START DATA

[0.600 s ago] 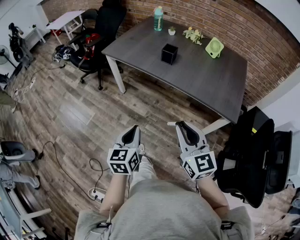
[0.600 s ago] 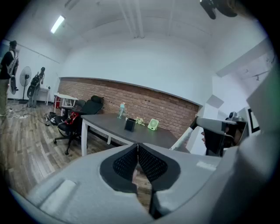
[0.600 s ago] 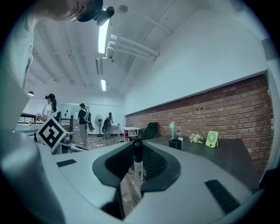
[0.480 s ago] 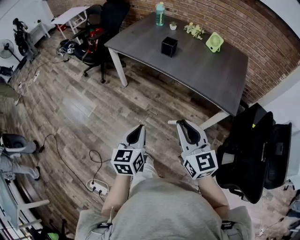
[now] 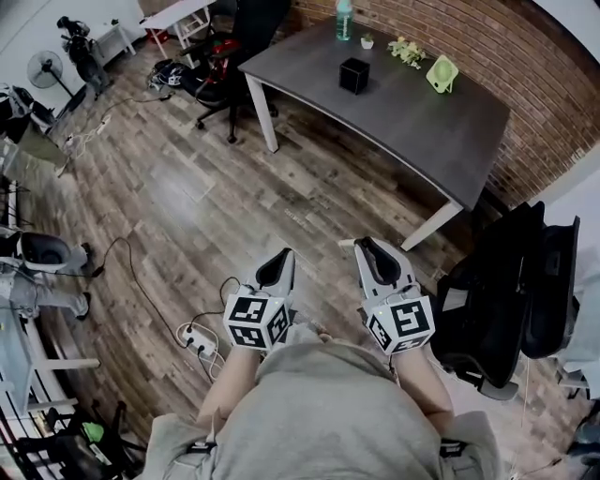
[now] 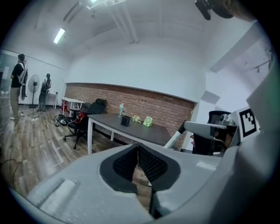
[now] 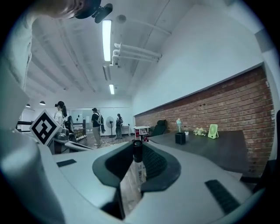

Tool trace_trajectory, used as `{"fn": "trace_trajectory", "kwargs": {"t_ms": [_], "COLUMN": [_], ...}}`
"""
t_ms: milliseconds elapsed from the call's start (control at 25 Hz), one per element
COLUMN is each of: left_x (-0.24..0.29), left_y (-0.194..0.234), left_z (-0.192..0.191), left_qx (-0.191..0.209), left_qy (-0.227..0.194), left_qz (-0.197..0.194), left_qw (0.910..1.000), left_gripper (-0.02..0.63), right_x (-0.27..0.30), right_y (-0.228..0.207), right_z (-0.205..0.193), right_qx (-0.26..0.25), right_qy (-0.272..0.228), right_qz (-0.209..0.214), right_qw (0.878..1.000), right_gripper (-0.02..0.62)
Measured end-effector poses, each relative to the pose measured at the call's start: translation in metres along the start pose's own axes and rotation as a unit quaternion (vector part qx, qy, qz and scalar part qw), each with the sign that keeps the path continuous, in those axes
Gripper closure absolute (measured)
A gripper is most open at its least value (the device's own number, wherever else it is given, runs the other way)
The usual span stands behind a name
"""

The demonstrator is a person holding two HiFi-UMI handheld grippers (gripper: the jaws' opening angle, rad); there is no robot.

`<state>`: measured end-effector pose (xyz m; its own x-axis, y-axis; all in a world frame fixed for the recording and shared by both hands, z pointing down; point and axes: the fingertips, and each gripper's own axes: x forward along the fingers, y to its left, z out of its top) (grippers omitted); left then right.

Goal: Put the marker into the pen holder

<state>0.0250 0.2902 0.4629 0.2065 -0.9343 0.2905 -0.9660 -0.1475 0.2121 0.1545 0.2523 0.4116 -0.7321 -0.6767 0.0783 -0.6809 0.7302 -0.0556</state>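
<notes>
white marker [image 7: 138,174], cap up, in right tongs [image 7: 138,147]

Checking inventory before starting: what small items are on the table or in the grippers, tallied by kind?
bottle: 1
potted plant: 1
black pen holder: 1
pale green decoration: 1
green fan: 1
marker: 1
Total: 6

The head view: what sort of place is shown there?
Most likely an office or shared workroom: a long grey table stands by a brick wall, a black office chair stands on a wooden floor, and the right gripper view shows ceiling tube lights.
</notes>
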Motion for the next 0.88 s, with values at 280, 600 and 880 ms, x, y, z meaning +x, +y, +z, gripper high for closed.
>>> {"fn": "trace_trajectory", "kwargs": {"t_ms": [280, 600, 880], "left_x": [-0.021, -0.042, -0.051], "left_y": [-0.022, -0.034, -0.038], "left_z": [-0.002, -0.011, -0.016], "left_qx": [0.001, -0.002, -0.002], "left_qy": [-0.009, -0.013, -0.012], "left_qz": [-0.013, -0.021, -0.022], "left_qw": [0.9999, 0.9997, 0.9997], "left_gripper": [0.586, 0.586, 0.586], "right_x": [-0.022, -0.039, -0.046], "right_y": [0.017, 0.031, 0.040], "right_z": [0.002, 0.002, 0.000], "right_qx": [0.012, 0.025, 0.008], "right_qy": [-0.008, -0.012, -0.009], "right_qz": [0.003, 0.008, 0.008], "right_qw": [1.000, 1.000, 1.000], "right_gripper": [0.529, 0.529, 0.529]}}
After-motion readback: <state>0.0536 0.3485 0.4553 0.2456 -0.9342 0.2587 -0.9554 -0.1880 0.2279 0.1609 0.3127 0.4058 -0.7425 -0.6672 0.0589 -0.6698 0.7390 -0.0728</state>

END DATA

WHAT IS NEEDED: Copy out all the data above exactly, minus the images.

PROBLEM SOLUTION:
[0.600 s ago] 
[0.600 s ago] 
[0.600 s ago] 
[0.480 s ago] 
[now] 
[now] 
[now] 

Tool trace_trajectory, used as `{"fn": "trace_trajectory", "kwargs": {"t_ms": [_], "COLUMN": [_], ...}}`
"""
t_ms: milliseconds elapsed from the call's start (control at 25 Hz), one per element
COLUMN is each of: left_x (-0.24..0.29), left_y (-0.194..0.234), left_z (-0.192..0.191), left_qx (-0.191..0.209), left_qy (-0.227..0.194), left_qz (-0.197..0.194), left_qw (0.910..1.000), left_gripper (-0.02..0.63), right_x (-0.27..0.30), right_y (-0.228..0.207), right_z (-0.205..0.193), right_qx (-0.26..0.25), right_qy (-0.272..0.228), right_qz (-0.209..0.214), right_qw (0.878..1.000), right_gripper (-0.02..0.62)
Measured end-effector poses, each relative to the pose measured at the call's start: translation in metres along the start pose's own axes and rotation as a unit quaternion (vector part qx, qy, qz and scalar part qw), each with the sign that keeps the path continuous, in those axes
Gripper closure absolute (measured)
A gripper is most open at its least value (the device's own number, wherever else it is given, runs the other way)
The usual span stands behind a name
"""

The demonstrator is a person holding two HiFi-UMI handheld grippers (gripper: the jaws' opening angle, rad); there is no robot.

`<state>`: measured end-effector pose (xyz m; its own x-axis, y-axis; all in a world frame fixed for the recording and shared by both hands, z pointing down; point and axes: the fingertips, and each gripper's own axes: x forward along the fingers, y to its left, z out of its top) (grippers omitted); left then right.

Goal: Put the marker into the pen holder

<state>0.0250 0.2902 0.4629 0.2065 -0.9343 0.2905 -0.9660 -0.1475 0.2121 0.1545 0.2523 0.4116 -0.7321 -0.6767 0.0783 -0.6809 0.7302 -0.0556</state>
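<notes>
white marker [image 7: 138,174], cap up, in right tongs [image 7: 138,147]

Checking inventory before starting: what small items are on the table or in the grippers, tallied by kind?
bottle: 1
potted plant: 1
black pen holder: 1
pale green decoration: 1
green fan: 1
marker: 1
Total: 6

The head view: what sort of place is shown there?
Most likely an office or shared workroom: a long grey table stands by a brick wall, a black office chair stands on a wooden floor, and the right gripper view shows ceiling tube lights.
</notes>
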Motion for the next 0.88 s, with values at 280, 600 and 880 ms, x, y, z meaning +x, +y, +z, gripper high for closed.
>>> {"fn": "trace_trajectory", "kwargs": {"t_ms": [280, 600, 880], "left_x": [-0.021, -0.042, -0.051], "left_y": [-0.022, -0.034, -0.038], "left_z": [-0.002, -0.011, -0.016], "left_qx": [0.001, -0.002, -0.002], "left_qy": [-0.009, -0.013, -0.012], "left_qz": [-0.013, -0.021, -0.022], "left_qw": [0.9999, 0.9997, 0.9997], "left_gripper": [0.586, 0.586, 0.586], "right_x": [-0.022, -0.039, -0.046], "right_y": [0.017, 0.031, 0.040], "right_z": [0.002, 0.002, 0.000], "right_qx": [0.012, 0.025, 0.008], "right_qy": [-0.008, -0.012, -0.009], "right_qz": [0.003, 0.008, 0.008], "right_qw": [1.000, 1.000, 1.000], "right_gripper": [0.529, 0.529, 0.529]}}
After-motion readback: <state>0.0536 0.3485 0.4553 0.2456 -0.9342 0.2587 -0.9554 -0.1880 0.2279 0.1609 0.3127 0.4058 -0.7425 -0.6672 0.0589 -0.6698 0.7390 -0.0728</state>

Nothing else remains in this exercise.